» **What to work on**
Nothing is needed except the lines below that run from the one with "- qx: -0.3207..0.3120" through the one with "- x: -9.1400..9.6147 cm", repeated exactly.
Start of Block
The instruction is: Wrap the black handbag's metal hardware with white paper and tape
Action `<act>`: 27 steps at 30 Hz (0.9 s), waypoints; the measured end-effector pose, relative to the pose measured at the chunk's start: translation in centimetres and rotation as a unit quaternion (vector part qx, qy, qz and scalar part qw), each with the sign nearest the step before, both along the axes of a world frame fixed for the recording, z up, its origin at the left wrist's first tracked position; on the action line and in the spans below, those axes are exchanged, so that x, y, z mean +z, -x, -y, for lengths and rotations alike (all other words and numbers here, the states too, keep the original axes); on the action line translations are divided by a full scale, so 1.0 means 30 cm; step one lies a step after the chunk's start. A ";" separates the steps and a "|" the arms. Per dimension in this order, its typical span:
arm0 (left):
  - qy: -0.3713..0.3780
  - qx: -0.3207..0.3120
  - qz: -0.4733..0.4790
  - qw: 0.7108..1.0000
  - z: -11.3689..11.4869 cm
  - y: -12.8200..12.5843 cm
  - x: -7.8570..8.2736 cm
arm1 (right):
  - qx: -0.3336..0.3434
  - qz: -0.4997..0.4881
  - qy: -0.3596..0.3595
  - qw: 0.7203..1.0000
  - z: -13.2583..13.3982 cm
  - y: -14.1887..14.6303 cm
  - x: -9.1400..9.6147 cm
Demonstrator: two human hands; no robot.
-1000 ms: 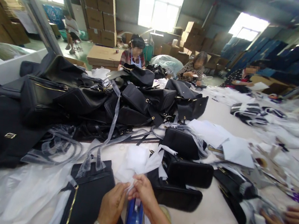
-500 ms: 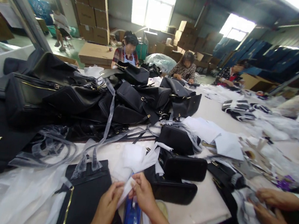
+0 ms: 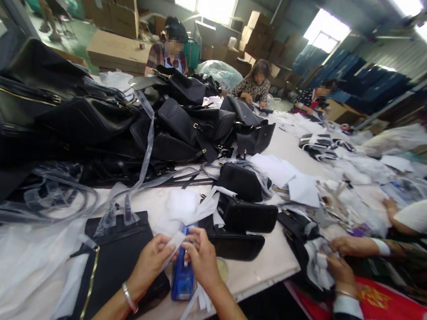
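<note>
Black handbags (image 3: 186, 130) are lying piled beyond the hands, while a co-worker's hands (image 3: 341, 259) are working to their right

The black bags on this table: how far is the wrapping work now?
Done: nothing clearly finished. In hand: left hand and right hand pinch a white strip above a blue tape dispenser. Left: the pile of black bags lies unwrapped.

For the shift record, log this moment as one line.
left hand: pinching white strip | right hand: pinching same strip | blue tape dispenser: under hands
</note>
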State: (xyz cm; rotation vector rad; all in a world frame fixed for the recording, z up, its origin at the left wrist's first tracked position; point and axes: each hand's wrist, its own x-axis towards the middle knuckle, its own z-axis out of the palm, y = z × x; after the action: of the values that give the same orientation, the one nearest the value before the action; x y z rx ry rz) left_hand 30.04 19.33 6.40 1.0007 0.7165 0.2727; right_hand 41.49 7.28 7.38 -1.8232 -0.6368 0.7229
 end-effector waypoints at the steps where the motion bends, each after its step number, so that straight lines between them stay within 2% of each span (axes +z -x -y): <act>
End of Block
» **Output for this exercise**
  - qx: -0.3207..0.3120
  - qz: -0.4733..0.4790
  - qw: 0.7108..1.0000
  - z: -11.3689..11.4869 cm
  - y: -12.8200..12.5843 cm
  - x: -7.8570..8.2736 cm
arm1 (right):
  - qx: -0.3336..0.3434
  - qz: -0.4997..0.4881
  - qy: -0.3596..0.3595
  - qw: 0.7203..1.0000
  - z: -13.2583..13.3982 cm
  - y: -14.1887..14.6303 cm
  - x: -9.1400..9.6147 cm

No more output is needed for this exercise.